● Information given:
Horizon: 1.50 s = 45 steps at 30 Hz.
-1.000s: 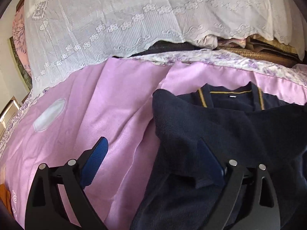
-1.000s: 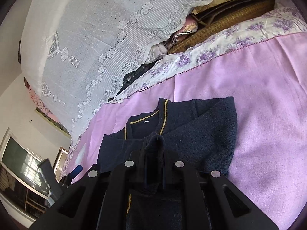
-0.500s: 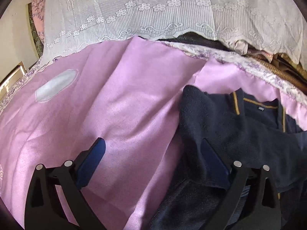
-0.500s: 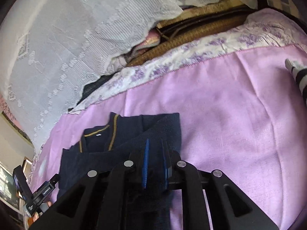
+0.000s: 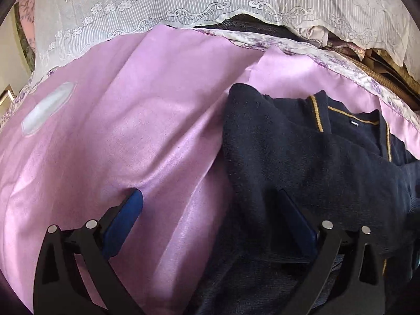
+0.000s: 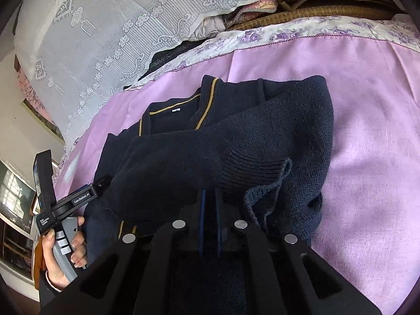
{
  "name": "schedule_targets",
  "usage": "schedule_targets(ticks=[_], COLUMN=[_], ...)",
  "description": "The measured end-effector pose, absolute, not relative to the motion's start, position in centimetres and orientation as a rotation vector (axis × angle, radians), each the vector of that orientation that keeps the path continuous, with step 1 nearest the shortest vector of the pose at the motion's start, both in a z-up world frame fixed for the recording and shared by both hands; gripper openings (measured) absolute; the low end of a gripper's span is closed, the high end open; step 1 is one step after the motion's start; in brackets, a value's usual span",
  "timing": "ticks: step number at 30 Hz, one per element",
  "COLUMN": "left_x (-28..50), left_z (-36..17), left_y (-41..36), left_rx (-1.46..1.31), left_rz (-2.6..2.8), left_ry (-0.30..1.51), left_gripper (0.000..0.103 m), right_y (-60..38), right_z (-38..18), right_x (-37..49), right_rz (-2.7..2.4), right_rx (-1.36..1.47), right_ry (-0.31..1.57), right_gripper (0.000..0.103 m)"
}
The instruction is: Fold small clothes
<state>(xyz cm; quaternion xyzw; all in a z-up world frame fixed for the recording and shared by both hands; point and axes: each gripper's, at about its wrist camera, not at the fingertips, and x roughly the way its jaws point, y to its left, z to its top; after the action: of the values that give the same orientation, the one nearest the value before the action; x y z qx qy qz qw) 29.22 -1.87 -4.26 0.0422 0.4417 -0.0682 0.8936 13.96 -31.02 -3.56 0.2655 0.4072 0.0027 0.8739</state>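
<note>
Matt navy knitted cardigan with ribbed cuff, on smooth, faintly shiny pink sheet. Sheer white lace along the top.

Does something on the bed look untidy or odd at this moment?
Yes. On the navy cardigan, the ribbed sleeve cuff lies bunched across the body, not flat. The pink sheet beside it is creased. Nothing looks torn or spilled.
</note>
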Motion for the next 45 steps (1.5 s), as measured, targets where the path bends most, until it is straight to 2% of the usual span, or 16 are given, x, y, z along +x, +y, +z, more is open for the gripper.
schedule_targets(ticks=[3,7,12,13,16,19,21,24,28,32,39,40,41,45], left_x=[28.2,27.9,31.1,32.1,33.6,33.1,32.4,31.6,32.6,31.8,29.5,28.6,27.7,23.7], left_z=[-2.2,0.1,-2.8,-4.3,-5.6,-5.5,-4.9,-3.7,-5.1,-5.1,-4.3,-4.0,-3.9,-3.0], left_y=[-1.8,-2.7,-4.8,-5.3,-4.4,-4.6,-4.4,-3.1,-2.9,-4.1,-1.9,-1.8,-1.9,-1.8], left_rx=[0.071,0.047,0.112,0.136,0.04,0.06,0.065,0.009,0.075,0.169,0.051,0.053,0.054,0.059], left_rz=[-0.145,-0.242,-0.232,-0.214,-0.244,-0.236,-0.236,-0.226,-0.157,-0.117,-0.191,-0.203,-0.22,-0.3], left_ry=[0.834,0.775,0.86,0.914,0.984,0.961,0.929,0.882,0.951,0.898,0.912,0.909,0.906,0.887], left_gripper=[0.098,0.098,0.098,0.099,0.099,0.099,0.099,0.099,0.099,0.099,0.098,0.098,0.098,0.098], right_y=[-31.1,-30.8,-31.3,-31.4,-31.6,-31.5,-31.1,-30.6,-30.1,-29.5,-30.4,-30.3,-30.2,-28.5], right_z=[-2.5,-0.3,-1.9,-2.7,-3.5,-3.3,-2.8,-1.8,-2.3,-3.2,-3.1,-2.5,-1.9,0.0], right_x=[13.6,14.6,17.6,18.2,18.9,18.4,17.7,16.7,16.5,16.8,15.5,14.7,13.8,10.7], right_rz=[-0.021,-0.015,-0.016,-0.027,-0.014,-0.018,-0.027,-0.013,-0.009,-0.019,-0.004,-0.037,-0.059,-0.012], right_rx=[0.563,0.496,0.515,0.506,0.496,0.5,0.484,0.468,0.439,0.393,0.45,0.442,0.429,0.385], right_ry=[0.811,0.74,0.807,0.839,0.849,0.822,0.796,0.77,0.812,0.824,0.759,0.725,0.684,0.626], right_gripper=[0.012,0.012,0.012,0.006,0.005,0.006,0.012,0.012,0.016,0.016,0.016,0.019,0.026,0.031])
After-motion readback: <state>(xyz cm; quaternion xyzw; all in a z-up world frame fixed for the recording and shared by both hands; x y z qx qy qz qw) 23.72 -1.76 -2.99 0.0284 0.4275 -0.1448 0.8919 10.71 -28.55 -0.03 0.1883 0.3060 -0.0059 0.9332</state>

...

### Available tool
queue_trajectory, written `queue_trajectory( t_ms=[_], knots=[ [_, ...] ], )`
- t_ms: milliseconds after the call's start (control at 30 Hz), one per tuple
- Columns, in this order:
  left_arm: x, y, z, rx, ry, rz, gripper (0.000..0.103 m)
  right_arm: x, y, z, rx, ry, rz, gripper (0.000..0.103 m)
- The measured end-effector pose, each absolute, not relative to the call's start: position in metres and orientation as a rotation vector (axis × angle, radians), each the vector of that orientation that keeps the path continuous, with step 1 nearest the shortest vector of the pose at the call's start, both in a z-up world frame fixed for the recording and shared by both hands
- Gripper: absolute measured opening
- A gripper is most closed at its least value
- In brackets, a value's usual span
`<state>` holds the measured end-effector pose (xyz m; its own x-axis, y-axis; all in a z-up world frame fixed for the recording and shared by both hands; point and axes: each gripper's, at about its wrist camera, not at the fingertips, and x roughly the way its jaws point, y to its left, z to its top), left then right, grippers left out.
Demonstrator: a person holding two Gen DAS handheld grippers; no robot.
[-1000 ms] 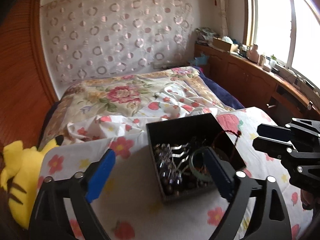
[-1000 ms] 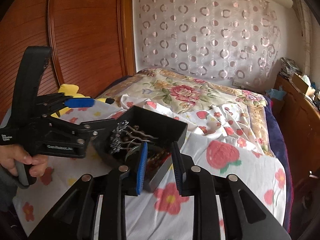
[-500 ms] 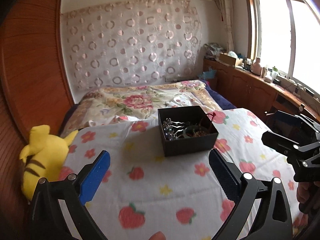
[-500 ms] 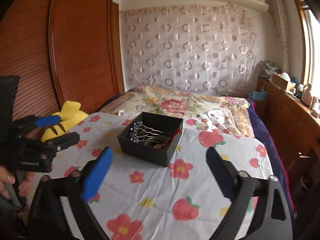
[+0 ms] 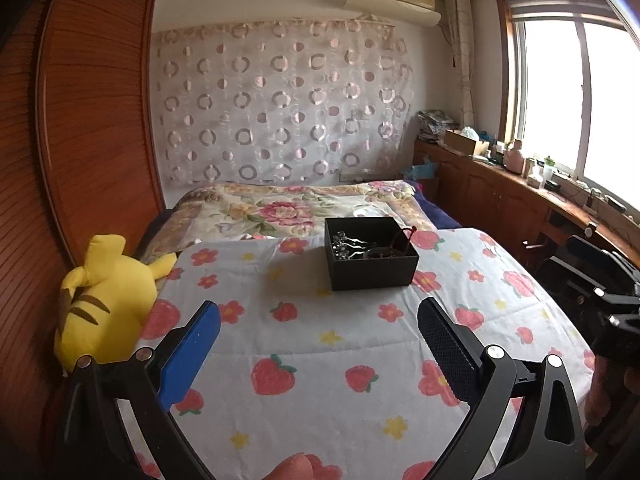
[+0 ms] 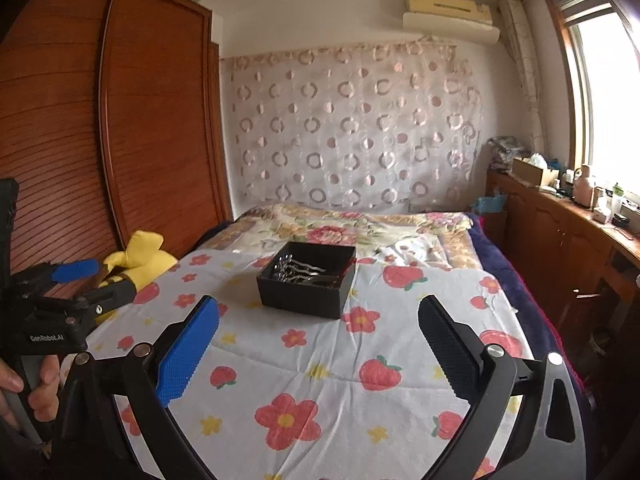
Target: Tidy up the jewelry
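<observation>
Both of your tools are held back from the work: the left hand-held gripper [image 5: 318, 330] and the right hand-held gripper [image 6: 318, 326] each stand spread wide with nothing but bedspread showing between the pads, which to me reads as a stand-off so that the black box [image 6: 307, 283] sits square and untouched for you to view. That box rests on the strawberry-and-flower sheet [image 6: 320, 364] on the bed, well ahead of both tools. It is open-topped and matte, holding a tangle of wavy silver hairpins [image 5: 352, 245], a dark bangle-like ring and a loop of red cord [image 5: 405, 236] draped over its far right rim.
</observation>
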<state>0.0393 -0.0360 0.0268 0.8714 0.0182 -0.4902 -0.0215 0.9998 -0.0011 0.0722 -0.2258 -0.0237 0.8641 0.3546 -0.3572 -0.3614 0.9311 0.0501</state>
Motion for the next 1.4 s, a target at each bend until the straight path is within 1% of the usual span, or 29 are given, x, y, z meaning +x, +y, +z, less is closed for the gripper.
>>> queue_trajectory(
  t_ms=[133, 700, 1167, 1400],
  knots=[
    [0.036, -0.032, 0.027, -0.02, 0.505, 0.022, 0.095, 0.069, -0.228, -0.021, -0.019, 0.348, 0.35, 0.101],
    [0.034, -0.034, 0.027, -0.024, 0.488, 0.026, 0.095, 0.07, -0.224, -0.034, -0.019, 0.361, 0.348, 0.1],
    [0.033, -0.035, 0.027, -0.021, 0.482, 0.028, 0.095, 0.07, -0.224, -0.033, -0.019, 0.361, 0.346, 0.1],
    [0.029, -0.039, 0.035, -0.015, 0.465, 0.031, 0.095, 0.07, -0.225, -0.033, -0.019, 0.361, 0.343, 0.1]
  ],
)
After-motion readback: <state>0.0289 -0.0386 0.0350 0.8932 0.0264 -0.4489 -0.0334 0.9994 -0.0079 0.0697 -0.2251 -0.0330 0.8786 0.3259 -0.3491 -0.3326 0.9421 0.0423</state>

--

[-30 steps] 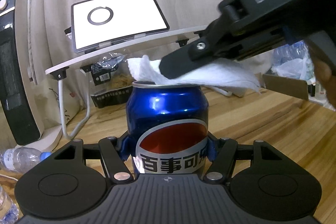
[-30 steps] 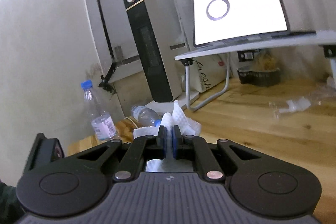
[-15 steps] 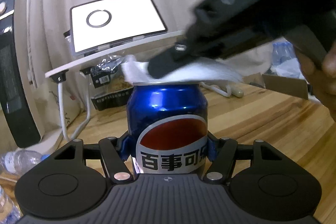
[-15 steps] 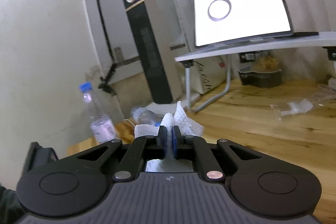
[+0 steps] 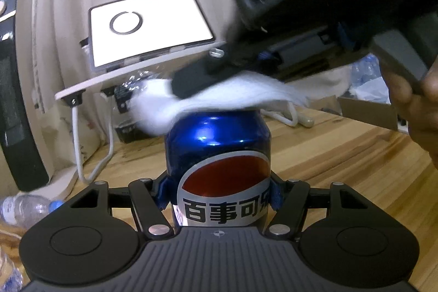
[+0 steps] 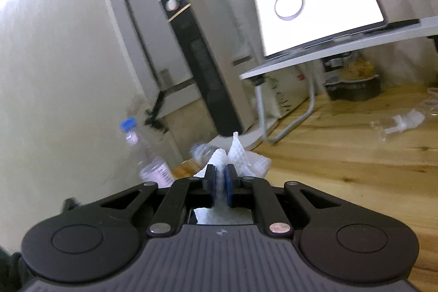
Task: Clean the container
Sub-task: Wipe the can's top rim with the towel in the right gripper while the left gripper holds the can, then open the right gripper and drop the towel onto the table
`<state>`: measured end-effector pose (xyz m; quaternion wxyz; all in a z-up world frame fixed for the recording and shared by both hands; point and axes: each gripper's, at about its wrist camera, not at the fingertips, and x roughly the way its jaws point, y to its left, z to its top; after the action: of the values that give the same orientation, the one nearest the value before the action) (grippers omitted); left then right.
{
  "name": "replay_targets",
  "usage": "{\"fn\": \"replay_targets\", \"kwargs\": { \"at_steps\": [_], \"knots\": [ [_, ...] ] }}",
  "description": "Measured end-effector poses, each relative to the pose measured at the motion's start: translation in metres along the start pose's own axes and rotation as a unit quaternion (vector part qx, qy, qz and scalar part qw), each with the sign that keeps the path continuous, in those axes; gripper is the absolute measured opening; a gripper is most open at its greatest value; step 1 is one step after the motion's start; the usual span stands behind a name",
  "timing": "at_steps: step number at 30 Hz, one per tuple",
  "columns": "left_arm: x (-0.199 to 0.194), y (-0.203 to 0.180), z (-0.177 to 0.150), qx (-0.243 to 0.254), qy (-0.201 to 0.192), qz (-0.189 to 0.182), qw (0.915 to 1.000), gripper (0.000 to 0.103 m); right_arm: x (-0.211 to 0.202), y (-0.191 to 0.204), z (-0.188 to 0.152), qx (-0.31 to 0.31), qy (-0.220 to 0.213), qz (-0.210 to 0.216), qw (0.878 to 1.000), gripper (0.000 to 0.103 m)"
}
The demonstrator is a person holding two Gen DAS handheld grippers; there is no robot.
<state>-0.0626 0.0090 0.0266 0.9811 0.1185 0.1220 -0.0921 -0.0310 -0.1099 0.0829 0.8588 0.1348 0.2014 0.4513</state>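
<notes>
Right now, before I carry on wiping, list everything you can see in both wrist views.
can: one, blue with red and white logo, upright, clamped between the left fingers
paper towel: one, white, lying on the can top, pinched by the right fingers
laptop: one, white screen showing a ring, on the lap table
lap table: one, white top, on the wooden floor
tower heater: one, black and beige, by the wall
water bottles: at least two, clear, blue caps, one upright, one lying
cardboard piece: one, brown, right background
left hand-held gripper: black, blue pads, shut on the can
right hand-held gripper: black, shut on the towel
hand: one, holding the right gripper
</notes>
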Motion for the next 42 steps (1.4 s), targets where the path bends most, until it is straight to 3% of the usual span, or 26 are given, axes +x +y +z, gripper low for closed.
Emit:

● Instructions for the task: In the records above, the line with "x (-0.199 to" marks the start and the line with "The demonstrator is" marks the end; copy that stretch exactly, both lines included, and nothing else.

● Your response:
  "columns": "left_arm: x (-0.199 to 0.194), y (-0.203 to 0.180), z (-0.177 to 0.150), qx (-0.243 to 0.254), qy (-0.201 to 0.192), qz (-0.189 to 0.182), qw (0.915 to 1.000), gripper (0.000 to 0.103 m); right_arm: x (-0.211 to 0.202), y (-0.191 to 0.204), z (-0.188 to 0.152), qx (-0.31 to 0.31), qy (-0.220 to 0.213), qz (-0.210 to 0.216), qw (0.878 to 1.000), gripper (0.000 to 0.103 m)"
}
The demonstrator is a person holding two Gen DAS handheld grippers; there is no robot.

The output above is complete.